As a result of the considerations above (which were derived after failures), we proposed the

following protocol:

 

1. Pre-field preparation.

   A. Assemble equipment that will be needed:

       Camera, with enough memory space left for number of images anticipated.

       Camera manual, so that one can have complete mastery of functions needed here,

           including custom white balance and spot-metering.

       Grey card for setting white balance.

       Blue backdrop that can be placed under and around shrubs (not critical unless

           some shrubs have undergrowth that can’t be put out of view by judicious choice of

           viewpoint…or if leaves are so stressed that they almost merge into soil color, esp.

           at leaf margins).

       Rigid ruler to determine pixels per cm in the scene.

       For the first setup: survey markers, to mark the locations for taking each shrub’s

          picture.

       Field notebook, including:

          Notes from previous imaging session, in which you recorded the viewpoint and the

              lens focal length you used for each shrub (obviously not possible the first time).

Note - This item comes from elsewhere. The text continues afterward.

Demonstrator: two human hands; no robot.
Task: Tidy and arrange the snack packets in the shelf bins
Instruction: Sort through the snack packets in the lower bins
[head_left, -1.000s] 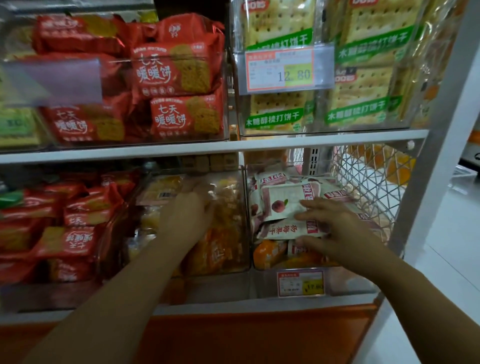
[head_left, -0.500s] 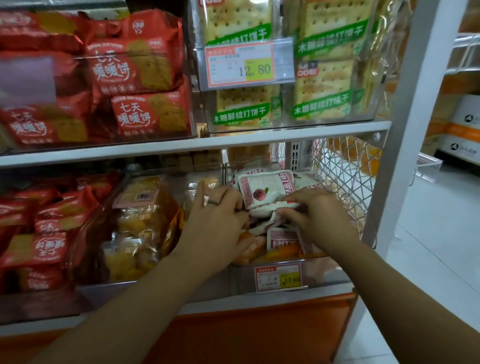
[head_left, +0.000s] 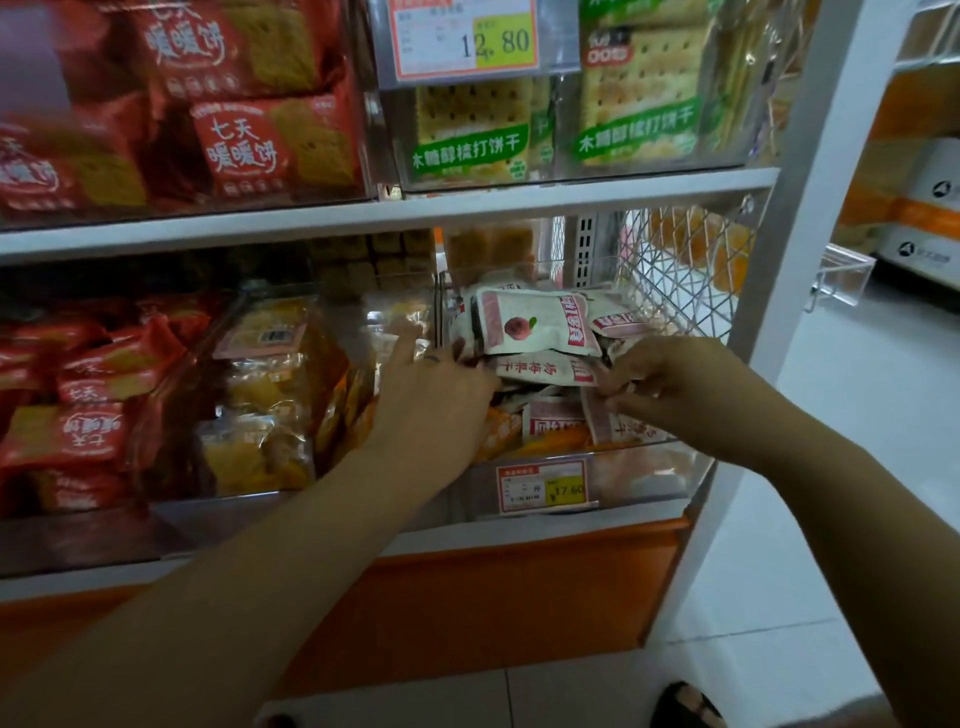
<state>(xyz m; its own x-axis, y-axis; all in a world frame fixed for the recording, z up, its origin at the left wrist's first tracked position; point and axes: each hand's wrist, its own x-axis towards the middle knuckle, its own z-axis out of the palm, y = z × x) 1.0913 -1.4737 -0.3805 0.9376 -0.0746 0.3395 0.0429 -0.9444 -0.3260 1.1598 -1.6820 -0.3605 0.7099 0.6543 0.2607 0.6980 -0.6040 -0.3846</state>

   B. Schedule the trip properly:

       Be ready to take pictures between about 10 AM and 2 PM, local solar time.

2. Set up a unique viewpoint for each shrub - one that shows the shrub and only the shrub,

        has ready access, does not cause the camera operator to throw a shadow on the

        leaves. 

     Record the location, the camera angle, and the lens focal length that had to be used.

3. Adjust the white balance of the camera to that of a grey card (custom white balance).  Do

      this at the beginning, and every hour or when the light changes.

    Follow the instructions for the camera; shoot an image with the grey card and use this to

        set custom white balance.

4. Set the exposure mode to automatic mode.  Be sure that no one has left on any exposure

       compensation shifts from the previous use.  If you can set the aperture (Av mode on

       most cameras), use a moderately small aperture (say, f-stop of 8 or smaller, meaning the

       number 8 or larger - 9.5, 11, 13, or even 16).  Use the spot-metering option, on the leaves.

4. Take the pictures of each shrub.

   A. Place the blue background, if needed (recommended in general).

   B. Find the proper viewpoint for the shrub.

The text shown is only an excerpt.